New Products & Trends

  • 409

    In times when artificial intelligence, robotics, and virtual reality are making their presence felt in every sector, these five startups are using technology to mix entertainment with education.

    But as new-age as it might sound, edutainment is not an entirely novel concept. It has existed as part of oral tradition, in the form of fables and parables for ages, driving home key values and lessons to young learners.
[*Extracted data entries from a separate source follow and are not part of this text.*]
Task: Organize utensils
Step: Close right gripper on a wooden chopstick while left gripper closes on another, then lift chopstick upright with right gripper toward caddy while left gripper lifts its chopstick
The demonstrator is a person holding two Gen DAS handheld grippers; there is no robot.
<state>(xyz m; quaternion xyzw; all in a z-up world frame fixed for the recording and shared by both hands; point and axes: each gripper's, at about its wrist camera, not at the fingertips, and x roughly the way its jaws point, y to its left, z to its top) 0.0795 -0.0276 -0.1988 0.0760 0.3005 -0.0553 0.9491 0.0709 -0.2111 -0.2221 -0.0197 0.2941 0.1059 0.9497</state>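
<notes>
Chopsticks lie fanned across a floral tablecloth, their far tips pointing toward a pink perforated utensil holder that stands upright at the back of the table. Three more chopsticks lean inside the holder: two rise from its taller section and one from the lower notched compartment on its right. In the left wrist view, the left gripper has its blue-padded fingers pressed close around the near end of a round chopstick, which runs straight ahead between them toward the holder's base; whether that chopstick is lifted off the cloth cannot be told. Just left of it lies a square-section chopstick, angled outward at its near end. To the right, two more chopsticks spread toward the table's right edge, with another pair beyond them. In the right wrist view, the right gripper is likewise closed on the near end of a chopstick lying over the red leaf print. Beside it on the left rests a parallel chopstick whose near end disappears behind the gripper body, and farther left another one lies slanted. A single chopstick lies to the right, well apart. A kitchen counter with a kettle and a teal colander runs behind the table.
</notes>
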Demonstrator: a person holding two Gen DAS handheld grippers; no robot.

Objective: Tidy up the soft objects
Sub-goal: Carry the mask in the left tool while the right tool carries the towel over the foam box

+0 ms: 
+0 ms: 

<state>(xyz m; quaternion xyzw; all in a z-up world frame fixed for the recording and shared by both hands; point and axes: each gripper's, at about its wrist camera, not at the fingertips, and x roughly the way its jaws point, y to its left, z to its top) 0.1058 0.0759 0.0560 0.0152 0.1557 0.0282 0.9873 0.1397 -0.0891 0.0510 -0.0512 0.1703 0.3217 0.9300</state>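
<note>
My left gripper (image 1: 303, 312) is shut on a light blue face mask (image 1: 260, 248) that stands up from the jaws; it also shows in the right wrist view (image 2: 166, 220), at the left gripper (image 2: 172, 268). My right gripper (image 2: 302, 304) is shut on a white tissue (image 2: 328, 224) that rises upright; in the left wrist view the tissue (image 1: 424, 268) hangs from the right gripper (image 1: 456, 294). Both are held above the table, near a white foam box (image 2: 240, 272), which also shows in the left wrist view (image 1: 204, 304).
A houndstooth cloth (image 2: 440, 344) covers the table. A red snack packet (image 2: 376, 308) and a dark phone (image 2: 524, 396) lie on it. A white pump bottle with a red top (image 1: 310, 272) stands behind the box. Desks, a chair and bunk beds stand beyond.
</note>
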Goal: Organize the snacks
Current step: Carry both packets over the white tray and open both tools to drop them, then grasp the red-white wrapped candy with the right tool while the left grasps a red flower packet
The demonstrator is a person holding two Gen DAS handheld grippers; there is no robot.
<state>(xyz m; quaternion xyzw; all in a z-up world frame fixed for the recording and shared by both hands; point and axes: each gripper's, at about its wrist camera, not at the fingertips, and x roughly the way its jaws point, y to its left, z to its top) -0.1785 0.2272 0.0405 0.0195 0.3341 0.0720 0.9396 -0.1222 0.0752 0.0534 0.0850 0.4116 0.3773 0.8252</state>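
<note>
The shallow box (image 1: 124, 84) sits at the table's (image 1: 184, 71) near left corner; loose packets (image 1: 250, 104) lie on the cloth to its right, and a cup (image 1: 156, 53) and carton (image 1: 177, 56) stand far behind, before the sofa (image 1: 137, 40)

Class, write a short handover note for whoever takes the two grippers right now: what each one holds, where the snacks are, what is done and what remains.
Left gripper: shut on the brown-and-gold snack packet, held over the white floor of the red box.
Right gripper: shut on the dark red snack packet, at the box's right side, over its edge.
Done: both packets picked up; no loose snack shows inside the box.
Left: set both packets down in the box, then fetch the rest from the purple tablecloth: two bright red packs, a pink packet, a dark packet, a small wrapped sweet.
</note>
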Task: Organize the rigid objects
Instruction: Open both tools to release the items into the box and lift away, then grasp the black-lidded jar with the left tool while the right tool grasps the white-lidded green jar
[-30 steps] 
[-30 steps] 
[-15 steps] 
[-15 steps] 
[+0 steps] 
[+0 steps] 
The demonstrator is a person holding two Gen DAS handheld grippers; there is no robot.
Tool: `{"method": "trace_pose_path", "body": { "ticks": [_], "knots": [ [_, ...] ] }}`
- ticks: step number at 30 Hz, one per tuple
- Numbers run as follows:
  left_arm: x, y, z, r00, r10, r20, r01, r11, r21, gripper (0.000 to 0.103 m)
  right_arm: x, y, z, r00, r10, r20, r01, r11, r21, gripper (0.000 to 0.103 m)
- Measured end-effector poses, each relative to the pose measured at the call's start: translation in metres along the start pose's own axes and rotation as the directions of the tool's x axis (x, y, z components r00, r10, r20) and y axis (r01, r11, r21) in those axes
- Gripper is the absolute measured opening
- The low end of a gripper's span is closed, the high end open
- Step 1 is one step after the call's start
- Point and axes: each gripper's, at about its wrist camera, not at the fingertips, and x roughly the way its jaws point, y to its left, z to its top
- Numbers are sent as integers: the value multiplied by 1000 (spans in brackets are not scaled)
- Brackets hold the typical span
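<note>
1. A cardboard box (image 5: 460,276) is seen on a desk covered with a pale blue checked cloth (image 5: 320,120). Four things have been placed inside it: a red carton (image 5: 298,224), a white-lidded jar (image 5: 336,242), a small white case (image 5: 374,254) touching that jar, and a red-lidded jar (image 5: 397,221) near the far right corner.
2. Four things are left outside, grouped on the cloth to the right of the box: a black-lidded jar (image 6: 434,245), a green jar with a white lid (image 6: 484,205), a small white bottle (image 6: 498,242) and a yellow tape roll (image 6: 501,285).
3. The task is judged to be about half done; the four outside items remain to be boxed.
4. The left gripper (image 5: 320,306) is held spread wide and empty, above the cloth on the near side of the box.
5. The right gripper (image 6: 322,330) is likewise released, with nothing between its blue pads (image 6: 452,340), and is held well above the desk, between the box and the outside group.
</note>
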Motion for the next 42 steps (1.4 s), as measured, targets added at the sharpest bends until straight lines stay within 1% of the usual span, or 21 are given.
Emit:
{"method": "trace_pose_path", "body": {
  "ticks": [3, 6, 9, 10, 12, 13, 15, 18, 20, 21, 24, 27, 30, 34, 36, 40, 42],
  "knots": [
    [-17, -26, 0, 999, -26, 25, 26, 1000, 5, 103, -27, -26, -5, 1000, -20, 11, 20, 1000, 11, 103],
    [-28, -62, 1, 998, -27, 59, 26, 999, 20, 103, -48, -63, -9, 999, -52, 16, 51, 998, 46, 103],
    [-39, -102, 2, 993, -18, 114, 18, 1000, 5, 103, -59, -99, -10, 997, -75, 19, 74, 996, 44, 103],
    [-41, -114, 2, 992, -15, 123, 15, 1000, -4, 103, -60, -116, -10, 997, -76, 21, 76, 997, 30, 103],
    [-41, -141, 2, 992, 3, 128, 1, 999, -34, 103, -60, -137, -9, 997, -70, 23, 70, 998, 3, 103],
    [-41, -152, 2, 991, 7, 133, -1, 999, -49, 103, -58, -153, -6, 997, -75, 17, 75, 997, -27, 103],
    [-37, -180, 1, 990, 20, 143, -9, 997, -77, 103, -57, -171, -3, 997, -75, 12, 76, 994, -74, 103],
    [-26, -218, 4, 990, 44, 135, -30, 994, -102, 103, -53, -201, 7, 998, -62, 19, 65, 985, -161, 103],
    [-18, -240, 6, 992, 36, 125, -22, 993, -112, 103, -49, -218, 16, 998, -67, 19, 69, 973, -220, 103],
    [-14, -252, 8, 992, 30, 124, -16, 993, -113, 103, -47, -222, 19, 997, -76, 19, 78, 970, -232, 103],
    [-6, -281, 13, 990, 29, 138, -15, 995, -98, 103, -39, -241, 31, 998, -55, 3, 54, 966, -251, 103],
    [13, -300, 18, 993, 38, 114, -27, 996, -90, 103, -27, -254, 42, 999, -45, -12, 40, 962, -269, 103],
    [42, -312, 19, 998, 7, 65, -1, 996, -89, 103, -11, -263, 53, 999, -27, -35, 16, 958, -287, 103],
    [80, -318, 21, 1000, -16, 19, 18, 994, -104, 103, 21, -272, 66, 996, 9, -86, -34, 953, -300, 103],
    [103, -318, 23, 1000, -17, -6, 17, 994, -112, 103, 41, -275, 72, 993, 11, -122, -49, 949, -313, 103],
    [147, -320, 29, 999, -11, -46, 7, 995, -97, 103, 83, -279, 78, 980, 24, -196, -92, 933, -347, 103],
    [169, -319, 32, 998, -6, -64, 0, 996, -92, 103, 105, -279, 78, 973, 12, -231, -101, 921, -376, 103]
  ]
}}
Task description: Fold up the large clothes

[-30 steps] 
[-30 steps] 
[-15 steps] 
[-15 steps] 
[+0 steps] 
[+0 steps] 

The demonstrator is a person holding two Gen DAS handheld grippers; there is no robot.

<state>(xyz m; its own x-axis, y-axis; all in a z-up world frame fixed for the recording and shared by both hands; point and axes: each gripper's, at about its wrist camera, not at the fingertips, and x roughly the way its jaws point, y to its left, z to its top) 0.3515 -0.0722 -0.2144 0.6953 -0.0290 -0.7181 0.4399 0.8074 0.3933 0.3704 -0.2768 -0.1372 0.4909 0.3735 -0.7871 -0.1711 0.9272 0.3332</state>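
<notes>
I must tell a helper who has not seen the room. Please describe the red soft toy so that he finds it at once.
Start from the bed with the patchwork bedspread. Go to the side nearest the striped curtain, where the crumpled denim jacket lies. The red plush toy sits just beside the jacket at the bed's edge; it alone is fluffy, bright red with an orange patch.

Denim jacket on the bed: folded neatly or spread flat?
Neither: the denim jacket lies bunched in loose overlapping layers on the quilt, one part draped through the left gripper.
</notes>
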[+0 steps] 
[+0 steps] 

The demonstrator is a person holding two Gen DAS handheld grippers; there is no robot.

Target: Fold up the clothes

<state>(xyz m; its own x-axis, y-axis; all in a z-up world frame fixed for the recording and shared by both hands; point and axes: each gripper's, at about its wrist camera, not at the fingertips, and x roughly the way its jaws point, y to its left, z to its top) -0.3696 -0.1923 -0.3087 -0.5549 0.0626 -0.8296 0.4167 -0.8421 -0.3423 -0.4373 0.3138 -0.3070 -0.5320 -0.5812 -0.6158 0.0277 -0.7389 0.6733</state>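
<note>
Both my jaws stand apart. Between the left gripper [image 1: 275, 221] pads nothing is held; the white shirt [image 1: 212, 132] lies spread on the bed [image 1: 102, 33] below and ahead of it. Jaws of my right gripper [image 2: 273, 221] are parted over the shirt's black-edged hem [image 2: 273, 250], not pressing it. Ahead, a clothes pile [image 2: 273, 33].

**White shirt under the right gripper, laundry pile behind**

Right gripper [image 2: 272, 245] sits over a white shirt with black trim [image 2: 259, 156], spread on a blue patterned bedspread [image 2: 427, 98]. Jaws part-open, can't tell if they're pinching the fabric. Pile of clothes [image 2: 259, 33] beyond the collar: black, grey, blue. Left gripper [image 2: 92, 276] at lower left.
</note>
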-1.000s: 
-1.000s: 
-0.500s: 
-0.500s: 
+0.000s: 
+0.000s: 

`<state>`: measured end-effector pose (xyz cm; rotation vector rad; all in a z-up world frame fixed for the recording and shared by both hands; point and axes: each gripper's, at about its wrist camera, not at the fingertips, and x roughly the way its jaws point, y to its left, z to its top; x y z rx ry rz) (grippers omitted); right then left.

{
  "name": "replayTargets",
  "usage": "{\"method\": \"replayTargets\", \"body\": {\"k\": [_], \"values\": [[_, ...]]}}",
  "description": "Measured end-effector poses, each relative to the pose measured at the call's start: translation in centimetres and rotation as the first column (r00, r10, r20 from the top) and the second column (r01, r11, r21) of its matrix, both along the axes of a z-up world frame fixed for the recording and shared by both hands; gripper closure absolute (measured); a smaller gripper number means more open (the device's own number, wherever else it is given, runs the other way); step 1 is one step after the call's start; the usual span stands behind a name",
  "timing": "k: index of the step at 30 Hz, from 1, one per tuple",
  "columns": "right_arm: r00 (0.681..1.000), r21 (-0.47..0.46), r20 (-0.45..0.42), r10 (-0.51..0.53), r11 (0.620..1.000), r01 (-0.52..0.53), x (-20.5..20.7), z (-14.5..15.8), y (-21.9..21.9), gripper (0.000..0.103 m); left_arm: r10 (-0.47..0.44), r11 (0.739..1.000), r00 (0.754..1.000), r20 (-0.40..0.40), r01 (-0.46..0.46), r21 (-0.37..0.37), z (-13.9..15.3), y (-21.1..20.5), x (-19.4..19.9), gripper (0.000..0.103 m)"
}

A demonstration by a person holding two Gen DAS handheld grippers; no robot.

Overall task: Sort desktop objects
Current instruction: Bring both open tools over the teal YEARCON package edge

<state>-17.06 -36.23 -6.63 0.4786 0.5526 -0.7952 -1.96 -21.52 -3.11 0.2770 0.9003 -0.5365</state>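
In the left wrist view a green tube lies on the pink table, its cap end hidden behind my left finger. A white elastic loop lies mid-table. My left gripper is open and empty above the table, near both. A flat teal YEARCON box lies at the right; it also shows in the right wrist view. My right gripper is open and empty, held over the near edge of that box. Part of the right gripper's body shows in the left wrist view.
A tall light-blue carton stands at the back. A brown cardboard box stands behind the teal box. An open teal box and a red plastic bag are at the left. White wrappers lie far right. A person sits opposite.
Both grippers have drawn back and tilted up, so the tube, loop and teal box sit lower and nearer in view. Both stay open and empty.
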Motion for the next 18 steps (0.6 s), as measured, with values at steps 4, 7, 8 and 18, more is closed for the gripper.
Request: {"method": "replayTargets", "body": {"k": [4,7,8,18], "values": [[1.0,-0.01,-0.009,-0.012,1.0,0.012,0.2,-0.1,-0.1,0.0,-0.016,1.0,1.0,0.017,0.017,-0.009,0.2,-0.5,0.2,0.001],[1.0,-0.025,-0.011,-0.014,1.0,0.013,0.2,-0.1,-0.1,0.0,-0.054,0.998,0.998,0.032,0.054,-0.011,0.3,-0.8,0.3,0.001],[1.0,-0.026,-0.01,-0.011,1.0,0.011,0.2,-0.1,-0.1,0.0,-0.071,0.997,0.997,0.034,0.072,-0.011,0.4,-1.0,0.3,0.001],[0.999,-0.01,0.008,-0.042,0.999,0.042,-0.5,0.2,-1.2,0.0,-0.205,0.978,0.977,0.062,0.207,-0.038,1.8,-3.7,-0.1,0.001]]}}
Only with time, these mediums have been taken over by tech tools, replacing traditional pedagogical techniques with gamified apps and storytelling with an interactive experience.

    Slow and steady for sure, but entrepreneurs closer to home have set the ball rolling for the Indian edutainment market. If the various market reports are any indication, at the moment, this sector accounts for a whopping $6 billion market share. And this vertical is only bound to grow from here, thanks to a renewed interest from a host of innovative domestic startups that have taken upon themselves to blur the lines between “Education with Entertainment”.

    At the heart of this segment, though, the idea remains the same: To make learning seamless by engaging students and young learners – mostly aged 12 and below – in fun and immersive experiences through the means of smartphones and other internet-connected devices, virtual reality-powered tools, and other gamified digital learning content.    
    Here’s a look at 5 such Indian startups who are bridging the gap between education and entertainment in India:

     

    Ontamo Entertainment – Ria Rabbit 

    That quality tech has penetrated deeper into the pockets of India 2.0 – or Bharat – when compared to quality education and good educational infrastructure shouldn’t come as a surprise. But what should indeed raise concern is how little thought is put into the curation of edutainment content for the youngest consumers in India, aged six and below. 
    Mumbai-based Ontamo Entertainment, which is dedicated to creating original, monetisable intellectual properties for all age groups across multiple channels, understood this concern and developed a premier product called Ria Rabbit. It is, as the company claims, India’s first age-appropriate, culturally relevant home-grown intellectual property for children in the age group of zero to six years.

    "Since young minds are especially impressionable, it is imperative to ensure that children are exposed to age appropriate content, The core idea is to offer an engaging and organic paradigm that captures the attention of our young audience while inculcating within them a passion for learning." - Co-founder and CEO of Ontamo Entertainment, Prashant Pinge.

     

    Panda & Wolf Holding – Eco-warriors 

    Why restrict the benefits of edutaiment to maths and sciences, when it can be used to create a deeper and long-lasting impact on young minds and raise awareness about the environment? With this in mind, husband-wife duo Veda and Brian Dean – the founders of Panda & Wolf Holding – created a mobile gaming app for children between the age of six and 11 to create an awareness about the environmental crisis across the world.Through an engaging storyline and immersive stages, the app – which has even received the patronage of UNESCO – informs young users about issues plaguing the environment like deforestation, waste pollution, and overconsumption.

    "We wanted to explain what pollution really is or how saving the environment or waste sorting can be done in a way that makes it interesting for kids, and more importantly, educates them, This mix of gamification and game-based learning in eco-warriors has proven to be effective when one wants to educate kids, and for us it is a better way to align technology and edutainment." - Founders of Panda & Wolf Holding, Veda and Brian Dean.

     

    ConveGenius  

    His ideas are reflected in his entrepreneurial endeavour as well. His edutainment startup, ConveGenius, launched in 2014, is creating pedagogical techniques and content that are entertaining, have inherent educational value, and incentivise kids to learn so as to have more fun. 

    The idea is to create an ecosystem that is designed to educate children by bringing in elements of fun, entertainment and associated rewards, simultaneously. And to do so, the startup aggregates content of all the best players in the market and makes it available in the right sequence and right manner.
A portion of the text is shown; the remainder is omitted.